Clark County Public Health will use the farm to school grant to help schools expand the number and variety of regionally-sourced food products used in their nutrition services departments by defining a regional procurement area and tracking regional purchases, Martin said.
In Clark County, expanding local and regional procurement is a key goal for Vancouver Public Schools. Mari Ovens, director of nutrition services at VPS, said, “Farm to school supports our school district goal to incorporate even more regionally produced foods in our menus while providing a valuable educational experience for our students.”
“This summer, nutrition service staff will get an orientation to the grant and learn about the value of local products through farm fieldtrips and meet-the-supplier interactions,” Martin added. “Future trainings may include culinary trainings to help staff incorporate newly sourced regional foods into their menus.”
“Farmer in the Classroom” presentations, taste tests of new foods in the cafeteria, and point-of-sale marketing to promote fresh, local foods on the cafeteria line will also be part of the project activities. For example, VPS elementary school cafeterias will highlight regional produce though a “Farm Fresh Friday” program that that will be implemented in the 2016-17 school year.

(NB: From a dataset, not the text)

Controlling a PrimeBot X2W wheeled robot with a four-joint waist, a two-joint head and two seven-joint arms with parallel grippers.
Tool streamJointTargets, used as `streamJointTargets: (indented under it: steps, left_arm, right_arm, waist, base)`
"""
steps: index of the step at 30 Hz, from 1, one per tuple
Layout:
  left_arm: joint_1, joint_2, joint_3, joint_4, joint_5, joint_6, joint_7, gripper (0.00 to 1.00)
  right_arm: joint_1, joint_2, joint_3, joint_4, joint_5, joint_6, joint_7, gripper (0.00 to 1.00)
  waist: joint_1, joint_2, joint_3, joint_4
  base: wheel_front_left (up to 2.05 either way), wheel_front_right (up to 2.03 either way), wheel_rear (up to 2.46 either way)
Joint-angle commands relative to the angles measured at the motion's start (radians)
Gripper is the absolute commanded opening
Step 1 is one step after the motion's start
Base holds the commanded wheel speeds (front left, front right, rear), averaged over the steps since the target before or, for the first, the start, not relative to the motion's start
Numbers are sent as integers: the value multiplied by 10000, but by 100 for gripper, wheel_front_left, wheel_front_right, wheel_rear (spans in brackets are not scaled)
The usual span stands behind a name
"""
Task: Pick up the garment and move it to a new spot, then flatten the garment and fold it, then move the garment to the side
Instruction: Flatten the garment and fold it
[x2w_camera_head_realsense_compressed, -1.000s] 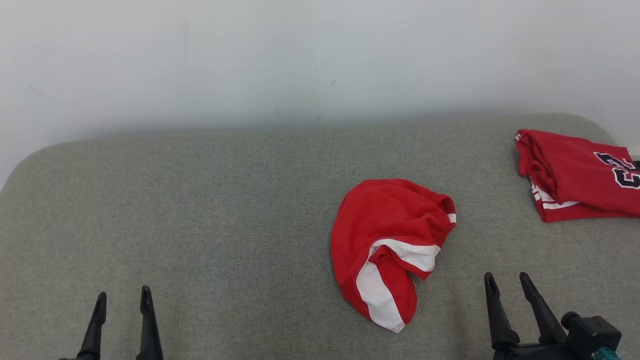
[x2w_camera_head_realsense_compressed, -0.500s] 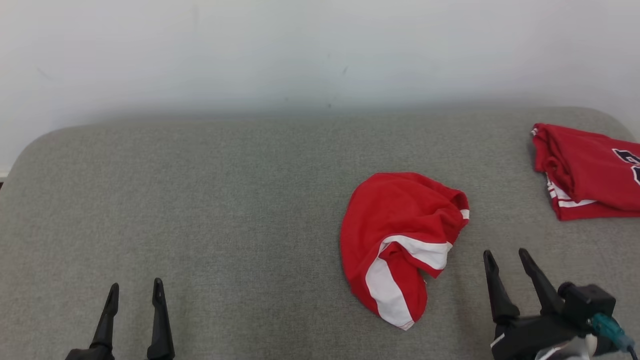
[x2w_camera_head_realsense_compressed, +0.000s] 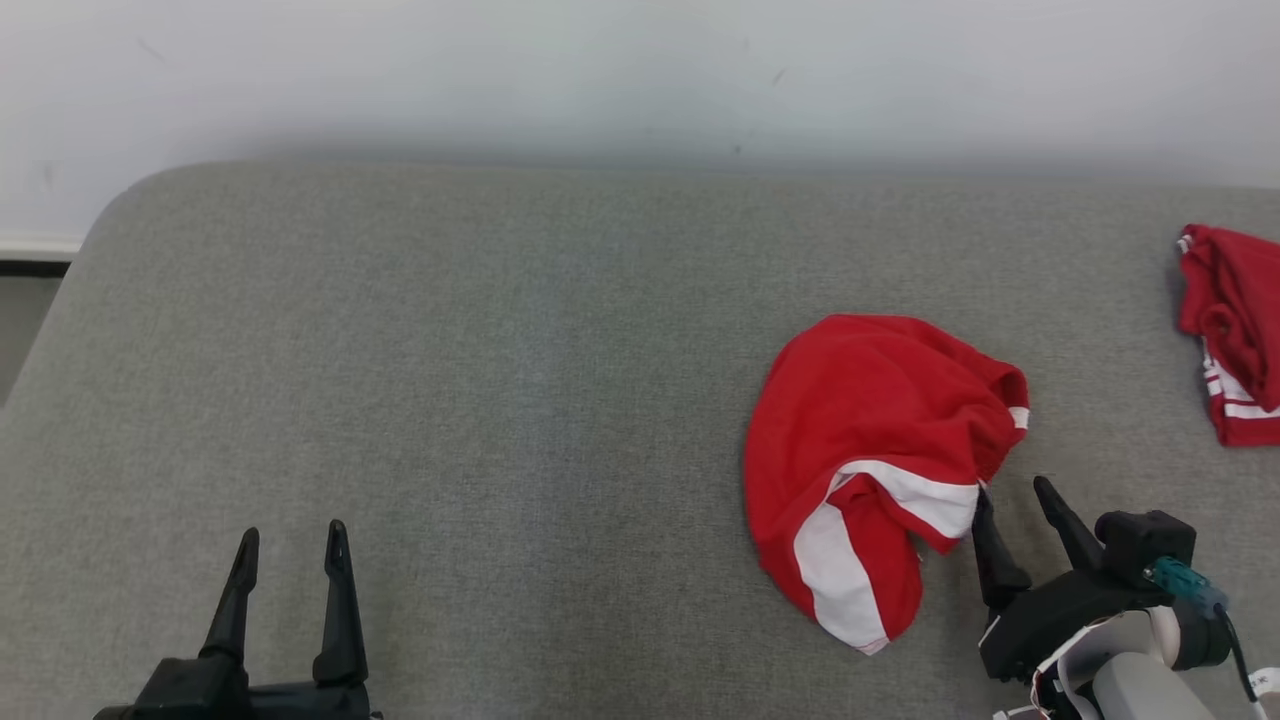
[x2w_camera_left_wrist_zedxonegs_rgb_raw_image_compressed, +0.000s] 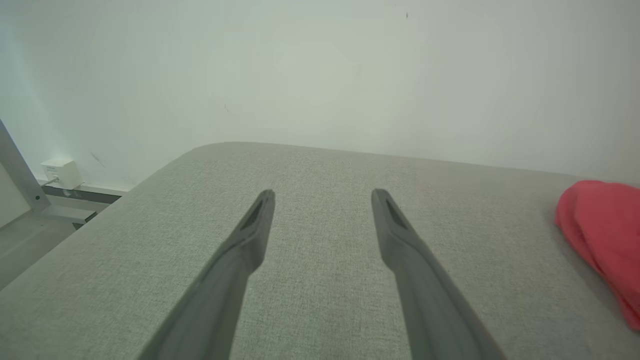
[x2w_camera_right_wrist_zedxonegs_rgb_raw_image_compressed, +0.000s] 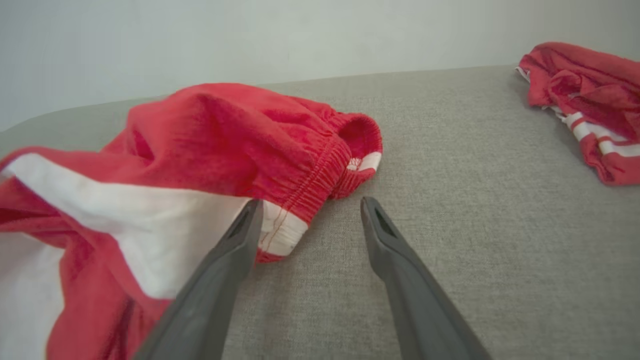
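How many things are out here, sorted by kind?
Garments: 2, the crumpled red-and-white cloth garment and a second red-and-white garment.
Grippers: 2, black left gripper and right gripper.
Grey padded fabric surface: 1.
Total: 5.

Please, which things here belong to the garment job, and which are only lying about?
For the job:
- crumpled red garment with white stripes
- right gripper, jaws open at its edge
- left gripper, jaws open, apart from it
- grey padded surface

Lying about:
- second red garment, far right
- white box by the wall
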Motion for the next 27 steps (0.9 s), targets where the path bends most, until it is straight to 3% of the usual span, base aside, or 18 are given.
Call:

Will a farm to school program significantly impact the local agricultural economy? According to the 2015 USDA Farm to School Census, the answer is yes. The census documented the positive impact of farm to school programs across the country. It found that schools with a farm to school program invested 105 percent more in local purchases in 2014 than they had the year before. In 2014, this represented nearly $800 million in local food from farmers, ranchers, fishermen, and food processors and manufacturers.
Alan Melnick, health officer and director of Clark County Public Health, sees farm to school as an effective way to support healthy communities.
“We are excited to have this opportunity to partner with Vancouver Public Schools and WSU Clark County Extension to support local agriculture, engage students in hands-on learning, and improve access to healthy, regional food,” Melnick said.
The nationwide farm to school program began in 2005. Since then, farm to school programs have been established in at least 42 percent of school districts across the U.S., according to a 2015 USDA census.
“Helping to bring our partners in agriculture, schools, and food distribution together to promote the health and wellness of our local community is part of our public health mission,” Martin said.